■ **EXERCISE INSTRUCTIONS**
Would you return the complete listing below word for word?
----------------
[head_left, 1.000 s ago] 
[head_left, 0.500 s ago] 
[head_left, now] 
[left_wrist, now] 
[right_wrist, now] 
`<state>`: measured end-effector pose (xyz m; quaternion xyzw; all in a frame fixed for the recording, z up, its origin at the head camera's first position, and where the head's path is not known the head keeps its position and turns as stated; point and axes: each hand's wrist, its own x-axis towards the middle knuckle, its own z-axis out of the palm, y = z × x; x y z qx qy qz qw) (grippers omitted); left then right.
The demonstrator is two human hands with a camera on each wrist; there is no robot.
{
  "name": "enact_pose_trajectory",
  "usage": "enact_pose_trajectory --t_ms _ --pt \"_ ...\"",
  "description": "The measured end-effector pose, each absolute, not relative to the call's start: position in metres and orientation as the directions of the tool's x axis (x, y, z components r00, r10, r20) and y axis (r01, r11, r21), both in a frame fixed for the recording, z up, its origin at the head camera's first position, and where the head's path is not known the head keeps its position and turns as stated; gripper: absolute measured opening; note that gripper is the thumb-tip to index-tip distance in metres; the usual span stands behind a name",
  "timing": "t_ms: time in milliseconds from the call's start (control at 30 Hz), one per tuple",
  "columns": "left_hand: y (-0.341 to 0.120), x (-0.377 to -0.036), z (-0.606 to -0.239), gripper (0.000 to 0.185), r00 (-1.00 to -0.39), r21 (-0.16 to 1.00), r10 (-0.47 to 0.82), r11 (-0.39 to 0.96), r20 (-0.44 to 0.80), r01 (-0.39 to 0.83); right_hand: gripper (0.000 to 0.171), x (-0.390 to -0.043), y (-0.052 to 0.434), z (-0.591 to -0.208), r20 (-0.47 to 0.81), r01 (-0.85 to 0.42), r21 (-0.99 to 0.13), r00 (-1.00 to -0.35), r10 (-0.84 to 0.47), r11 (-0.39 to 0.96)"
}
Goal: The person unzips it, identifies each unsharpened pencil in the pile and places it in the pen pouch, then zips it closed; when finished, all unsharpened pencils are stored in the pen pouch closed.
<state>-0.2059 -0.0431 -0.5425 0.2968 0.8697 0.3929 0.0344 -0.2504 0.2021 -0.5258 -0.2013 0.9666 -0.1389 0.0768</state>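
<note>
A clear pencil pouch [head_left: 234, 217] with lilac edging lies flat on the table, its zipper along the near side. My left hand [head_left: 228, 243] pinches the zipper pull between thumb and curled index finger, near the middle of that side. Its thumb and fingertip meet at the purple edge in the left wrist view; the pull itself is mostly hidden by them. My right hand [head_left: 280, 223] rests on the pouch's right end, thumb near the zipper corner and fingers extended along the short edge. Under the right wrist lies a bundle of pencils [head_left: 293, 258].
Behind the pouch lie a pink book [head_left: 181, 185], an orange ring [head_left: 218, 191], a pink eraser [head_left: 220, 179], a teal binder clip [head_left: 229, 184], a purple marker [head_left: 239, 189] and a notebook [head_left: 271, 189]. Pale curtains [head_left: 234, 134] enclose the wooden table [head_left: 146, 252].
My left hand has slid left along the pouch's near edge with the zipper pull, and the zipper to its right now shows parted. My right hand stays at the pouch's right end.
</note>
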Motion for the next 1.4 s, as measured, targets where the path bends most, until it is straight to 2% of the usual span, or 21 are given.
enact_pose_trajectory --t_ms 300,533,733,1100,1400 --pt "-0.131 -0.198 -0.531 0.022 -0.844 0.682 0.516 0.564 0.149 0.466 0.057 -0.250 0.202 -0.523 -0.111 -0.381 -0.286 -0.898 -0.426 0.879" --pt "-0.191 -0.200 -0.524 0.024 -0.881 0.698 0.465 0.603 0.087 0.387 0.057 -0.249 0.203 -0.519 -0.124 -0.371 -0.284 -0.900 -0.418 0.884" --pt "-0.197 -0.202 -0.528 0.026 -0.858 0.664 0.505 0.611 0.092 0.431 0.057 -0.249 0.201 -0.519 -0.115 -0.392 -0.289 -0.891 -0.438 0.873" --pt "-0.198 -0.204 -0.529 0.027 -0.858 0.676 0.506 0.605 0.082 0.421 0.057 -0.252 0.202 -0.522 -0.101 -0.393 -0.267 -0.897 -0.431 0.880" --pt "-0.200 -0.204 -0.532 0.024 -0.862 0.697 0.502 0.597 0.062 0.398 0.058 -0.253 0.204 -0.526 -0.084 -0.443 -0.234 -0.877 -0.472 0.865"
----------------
■ **REPLY**
[head_left, 1.000 s ago] 
[head_left, 0.500 s ago] 
[head_left, now] 
[left_wrist, now] 
[right_wrist, now] 
`<state>`: measured end-effector pose (xyz m; quaternion xyzw; all in a frame fixed for the recording, z up, its origin at the head camera's first position, and where the head's path is not known the head keeps its position and turns as stated; point and axes: each hand's wrist, its own x-axis towards the middle knuckle, its own z-axis out of the palm, y = z × x; x y z qx qy qz qw) (grippers omitted); left then right.
The demonstrator is two human hands with a camera on each wrist; there is no robot.
{
  "name": "enact_pose_trajectory",
  "usage": "enact_pose_trajectory --t_ms _ --pt \"_ ...\"",
  "description": "The measured end-effector pose, each absolute, not relative to the call's start: position in metres and orientation as the directions of the tool's x axis (x, y, z components r00, r10, r20) and y axis (r01, r11, r21), both in a frame fixed for the recording, z up, its origin at the head camera's first position, and where the head's path is not known the head keeps its position and turns as stated; gripper: absolute measured opening; note that gripper is the thumb-tip to index-tip distance in metres; the usual span stands behind a name",
  "timing": "t_ms: time in milliseconds from the call's start (control at 30 Hz), one per tuple",
  "columns": "left_hand: y (-0.341 to 0.120), x (-0.377 to -0.036), z (-0.606 to -0.239), gripper (0.000 to 0.185), r00 (-1.00 to -0.39), r21 (-0.16 to 1.00), r10 (-0.47 to 0.82), r11 (-0.39 to 0.96), r20 (-0.44 to 0.80), r01 (-0.39 to 0.83); right_hand: gripper (0.000 to 0.171), x (-0.390 to -0.043), y (-0.052 to 0.434), z (-0.591 to -0.208), r20 (-0.47 to 0.81), r01 (-0.85 to 0.42), r21 (-0.99 to 0.13), r00 (-1.00 to -0.35), r10 (-0.84 to 0.47), r11 (-0.39 to 0.96)"
}
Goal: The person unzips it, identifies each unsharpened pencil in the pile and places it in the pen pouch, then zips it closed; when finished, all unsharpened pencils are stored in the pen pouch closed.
<state>-0.2059 -0.0431 -0.5425 0.2968 0.8697 0.3929 0.0344 -0.2504 0.2021 -0.5258 -0.2013 0.9666 -0.1389 0.0768</state>
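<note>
A clear pencil pouch [head_left: 234, 217] with lilac edging lies flat on the table, its zipper along the near side. My left hand [head_left: 228, 243] pinches the zipper pull between thumb and curled index finger, near the middle of that side. Its thumb and fingertip meet at the purple edge in the left wrist view; the pull itself is mostly hidden by them. My right hand [head_left: 280, 223] rests on the pouch's right end, thumb near the zipper corner and fingers extended along the short edge. Under the right wrist lies a bundle of pencils [head_left: 293, 258].
Behind the pouch lie a pink book [head_left: 181, 185], an orange ring [head_left: 218, 191], a pink eraser [head_left: 220, 179], a teal binder clip [head_left: 229, 184], a purple marker [head_left: 239, 189] and a notebook [head_left: 271, 189]. Pale curtains [head_left: 234, 134] enclose the wooden table [head_left: 146, 252].
My left hand has slid left along the pouch's near edge with the zipper pull, and the zipper to its right now shows parted. My right hand stays at the pouch's right end.
</note>
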Motion for the next 1.4 s, as measured, targets where the path bends most, until it is straight to 2% of the usual span, or 21 are given.
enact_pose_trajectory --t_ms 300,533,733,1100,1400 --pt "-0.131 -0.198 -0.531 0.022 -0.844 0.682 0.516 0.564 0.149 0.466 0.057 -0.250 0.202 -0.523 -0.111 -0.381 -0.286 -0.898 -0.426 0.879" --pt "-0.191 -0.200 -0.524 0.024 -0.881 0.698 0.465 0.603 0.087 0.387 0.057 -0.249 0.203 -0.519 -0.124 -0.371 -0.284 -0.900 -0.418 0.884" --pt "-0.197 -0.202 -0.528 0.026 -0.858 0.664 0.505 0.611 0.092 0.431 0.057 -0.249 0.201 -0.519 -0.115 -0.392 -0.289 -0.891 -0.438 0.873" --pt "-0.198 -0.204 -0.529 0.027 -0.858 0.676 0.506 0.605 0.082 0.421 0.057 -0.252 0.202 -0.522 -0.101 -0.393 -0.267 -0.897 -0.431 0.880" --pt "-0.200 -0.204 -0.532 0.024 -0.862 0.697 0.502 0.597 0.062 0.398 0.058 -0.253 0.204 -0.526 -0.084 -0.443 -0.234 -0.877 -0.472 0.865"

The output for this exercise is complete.